This example shows how to use the CTLE Fitter app to configure a CTLE block from SerDes Toolbox™ in the SerDes Designer app or in Simulink®. You can use the CTLE Fitter app to fit zeros, poles, and gains from a transfer function to create a GPZ Matrix and then export to your workspace. The CTLE Fitter app finds the GPZ Matrix by performing a fit comparison to a transfer function using the rational (RF Toolbox) function from RF Toolbox™.

Using CTLE Fitter App

You can open the CTLE Fitter app from SerDes Toolbox using any of the three workflows:

  • From the CTLE block in the SerDes Designer app.

  • From the CTLE block in the Simulink model.

  • From the MATLAB® command window in the standalone mode.
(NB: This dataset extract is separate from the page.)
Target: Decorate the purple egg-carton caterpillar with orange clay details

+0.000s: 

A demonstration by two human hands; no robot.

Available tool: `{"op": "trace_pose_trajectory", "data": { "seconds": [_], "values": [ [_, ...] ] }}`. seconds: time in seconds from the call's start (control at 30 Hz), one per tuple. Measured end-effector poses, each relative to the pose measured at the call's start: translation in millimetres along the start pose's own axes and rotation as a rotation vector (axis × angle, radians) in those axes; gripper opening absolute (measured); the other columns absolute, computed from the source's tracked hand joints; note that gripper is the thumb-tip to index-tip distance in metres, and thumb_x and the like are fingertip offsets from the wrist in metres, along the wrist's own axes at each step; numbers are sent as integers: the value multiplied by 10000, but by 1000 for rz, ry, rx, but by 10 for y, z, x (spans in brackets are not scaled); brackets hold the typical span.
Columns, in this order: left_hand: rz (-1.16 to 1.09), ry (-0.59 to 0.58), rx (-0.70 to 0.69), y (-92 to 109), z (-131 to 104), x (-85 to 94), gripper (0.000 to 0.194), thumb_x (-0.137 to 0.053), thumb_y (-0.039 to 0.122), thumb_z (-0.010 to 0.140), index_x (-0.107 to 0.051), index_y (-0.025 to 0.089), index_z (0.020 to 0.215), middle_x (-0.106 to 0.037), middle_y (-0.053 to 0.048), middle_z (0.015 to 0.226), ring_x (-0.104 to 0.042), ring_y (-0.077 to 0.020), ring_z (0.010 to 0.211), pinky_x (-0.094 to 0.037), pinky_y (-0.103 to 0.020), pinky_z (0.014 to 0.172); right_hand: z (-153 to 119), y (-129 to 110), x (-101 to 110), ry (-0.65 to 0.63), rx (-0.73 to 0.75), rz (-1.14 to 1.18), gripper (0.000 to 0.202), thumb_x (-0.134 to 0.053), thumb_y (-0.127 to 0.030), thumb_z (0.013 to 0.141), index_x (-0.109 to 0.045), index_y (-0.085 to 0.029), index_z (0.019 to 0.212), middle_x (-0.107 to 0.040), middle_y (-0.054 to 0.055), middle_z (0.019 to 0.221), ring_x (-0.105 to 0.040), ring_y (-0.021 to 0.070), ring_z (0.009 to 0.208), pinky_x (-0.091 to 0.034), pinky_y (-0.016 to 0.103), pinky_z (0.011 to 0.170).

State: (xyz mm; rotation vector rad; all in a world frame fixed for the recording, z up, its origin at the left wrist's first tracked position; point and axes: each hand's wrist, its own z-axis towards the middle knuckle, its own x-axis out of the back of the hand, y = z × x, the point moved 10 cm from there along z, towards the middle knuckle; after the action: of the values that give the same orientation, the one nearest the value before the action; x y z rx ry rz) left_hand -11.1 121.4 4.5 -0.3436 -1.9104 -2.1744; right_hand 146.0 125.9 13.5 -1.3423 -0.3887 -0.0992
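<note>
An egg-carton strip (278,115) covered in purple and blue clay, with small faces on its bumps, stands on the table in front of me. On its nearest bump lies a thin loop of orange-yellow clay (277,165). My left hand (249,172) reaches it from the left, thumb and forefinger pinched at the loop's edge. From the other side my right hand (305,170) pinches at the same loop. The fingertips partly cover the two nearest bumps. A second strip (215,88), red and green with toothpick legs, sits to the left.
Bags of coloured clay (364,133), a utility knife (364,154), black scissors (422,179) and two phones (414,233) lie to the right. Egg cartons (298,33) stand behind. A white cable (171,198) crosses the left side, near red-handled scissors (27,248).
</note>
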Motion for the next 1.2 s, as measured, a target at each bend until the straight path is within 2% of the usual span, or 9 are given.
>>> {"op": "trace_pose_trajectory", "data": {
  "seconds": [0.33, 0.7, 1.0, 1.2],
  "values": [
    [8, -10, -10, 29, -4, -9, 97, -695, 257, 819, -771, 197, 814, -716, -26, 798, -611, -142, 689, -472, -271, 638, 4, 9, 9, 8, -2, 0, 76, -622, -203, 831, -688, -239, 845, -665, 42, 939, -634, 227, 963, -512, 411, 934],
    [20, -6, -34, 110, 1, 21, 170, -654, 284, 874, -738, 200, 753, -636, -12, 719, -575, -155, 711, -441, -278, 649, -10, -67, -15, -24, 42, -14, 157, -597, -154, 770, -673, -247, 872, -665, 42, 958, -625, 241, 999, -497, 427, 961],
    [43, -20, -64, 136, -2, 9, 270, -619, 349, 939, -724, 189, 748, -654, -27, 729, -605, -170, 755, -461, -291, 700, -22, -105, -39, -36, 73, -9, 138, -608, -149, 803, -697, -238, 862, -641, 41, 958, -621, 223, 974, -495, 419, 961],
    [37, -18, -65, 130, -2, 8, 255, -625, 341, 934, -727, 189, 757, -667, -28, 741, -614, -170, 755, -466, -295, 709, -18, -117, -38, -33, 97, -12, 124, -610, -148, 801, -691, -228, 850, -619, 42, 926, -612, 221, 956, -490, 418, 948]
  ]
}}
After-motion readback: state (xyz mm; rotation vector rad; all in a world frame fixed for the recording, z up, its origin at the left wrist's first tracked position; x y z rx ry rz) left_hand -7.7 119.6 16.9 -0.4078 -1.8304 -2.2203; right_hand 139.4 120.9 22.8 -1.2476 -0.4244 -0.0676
Configure CTLE Block in SerDes Designer App

This workflow creates a variable representing a GPZ Matrix in the base workspace that is referenced by the CTLE block GPZ properties field in the SerDes Designer App. The steps are:

  • Add a CTLE block and click the button Launch CTLE Fitter App.

  • Import a CTLE frequency response. There can also be multiple responses in your data file.

  • Adjust preprocess options for your transfer function data.

  • Configure parameters of the rational function from RF Toolbox to optimize the fit to the transfer function.

  • Visualize the fit response within the CTLE Fitter app using plots provided for magnitude response and pulse response.

  • Close the CTLE Fitter app and continue with your session in the SerDes Designer app.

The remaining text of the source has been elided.